Wiki

This is an old revision of the document!


Quinoa and Bean Chilli

  • 500g dry beans, presoaked
  • 750g firm tofu
  • 2 medium onions, diced
  • 4 cloves garlic, minced
  • 4 medium carrots, diced
  • 1 medium red bell pepper, seeded and diced
  • 3 tbsp chili powder (ideally chipotle)
  • 2 tsp ground cumin
  • 2 tsp smoked paprika
  • 1 tbsp cocoa powder
  • 1 can corn
  • 2 cans diced tomatoes
  • 2/3 cup quinoa
  • 1 tsp salt or more to taste
  • 2 tsp vinegar (rice or white wine)

Crumble tofu into small pieces, mix with neutral oil and 1 tsp salt, bake on 200 C for 30 minutes, flipping halfway, until the tofu is crispy on the outside but still chewy inside.

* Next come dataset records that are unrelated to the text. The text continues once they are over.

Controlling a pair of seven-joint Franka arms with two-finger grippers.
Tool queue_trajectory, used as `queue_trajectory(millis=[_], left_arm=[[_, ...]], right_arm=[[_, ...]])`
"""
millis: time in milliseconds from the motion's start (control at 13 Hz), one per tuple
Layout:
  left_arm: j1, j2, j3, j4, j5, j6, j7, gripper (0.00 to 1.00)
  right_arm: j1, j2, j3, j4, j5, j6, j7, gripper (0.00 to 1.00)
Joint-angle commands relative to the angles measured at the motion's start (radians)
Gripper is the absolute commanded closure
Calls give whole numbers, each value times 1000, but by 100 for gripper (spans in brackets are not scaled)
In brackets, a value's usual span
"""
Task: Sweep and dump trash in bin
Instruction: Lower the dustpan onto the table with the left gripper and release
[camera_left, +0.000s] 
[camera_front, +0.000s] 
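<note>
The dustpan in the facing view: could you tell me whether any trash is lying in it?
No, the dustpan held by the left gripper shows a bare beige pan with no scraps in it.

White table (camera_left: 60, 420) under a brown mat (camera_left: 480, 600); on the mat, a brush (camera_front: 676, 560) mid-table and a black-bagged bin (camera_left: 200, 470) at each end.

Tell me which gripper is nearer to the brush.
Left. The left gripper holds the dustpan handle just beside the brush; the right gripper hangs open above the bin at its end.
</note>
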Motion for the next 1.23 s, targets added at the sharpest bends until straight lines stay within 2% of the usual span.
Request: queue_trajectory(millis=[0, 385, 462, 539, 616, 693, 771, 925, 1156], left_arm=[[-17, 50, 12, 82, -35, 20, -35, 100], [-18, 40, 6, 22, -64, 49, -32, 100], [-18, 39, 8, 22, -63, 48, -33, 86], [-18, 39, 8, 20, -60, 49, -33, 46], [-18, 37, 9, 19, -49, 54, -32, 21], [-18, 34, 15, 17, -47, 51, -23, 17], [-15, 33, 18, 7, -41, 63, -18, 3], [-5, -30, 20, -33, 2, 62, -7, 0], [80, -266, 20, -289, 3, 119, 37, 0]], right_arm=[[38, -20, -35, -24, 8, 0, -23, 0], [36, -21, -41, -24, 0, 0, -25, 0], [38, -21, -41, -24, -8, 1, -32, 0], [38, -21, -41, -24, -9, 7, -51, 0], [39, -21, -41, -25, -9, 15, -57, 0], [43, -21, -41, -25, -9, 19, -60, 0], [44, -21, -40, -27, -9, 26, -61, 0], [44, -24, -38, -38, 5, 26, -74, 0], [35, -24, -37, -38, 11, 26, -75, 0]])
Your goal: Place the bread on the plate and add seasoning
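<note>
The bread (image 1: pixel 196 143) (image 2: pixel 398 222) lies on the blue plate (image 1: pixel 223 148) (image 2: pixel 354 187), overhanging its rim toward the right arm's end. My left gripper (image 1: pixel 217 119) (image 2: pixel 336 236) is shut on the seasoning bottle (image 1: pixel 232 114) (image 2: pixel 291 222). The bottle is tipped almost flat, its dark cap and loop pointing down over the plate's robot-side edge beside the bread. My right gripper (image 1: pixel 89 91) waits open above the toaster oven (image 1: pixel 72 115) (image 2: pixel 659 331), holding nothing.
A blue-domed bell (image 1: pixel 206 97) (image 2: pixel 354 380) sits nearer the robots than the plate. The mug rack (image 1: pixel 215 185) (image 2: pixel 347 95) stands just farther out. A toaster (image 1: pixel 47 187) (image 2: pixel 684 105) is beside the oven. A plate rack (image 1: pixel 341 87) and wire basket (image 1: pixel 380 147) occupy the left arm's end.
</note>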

In a pressure cooker, saute onions until browned. Mix in garlic, saute a bit more, mix in spices and let them bloom. Add beans, carrot and pepper and add water (to cover and a bit more). Bring up to pressure and cook for 30 minutes.

In the meantime, cook the quinoa. Once beans are done, add tomatoes, corn, salt, and vinegar. Cook through for 5 minutes. Mix in quinoa and tofu crumbles. Adjust seasoning and let rest for at least 20 minutes before serving.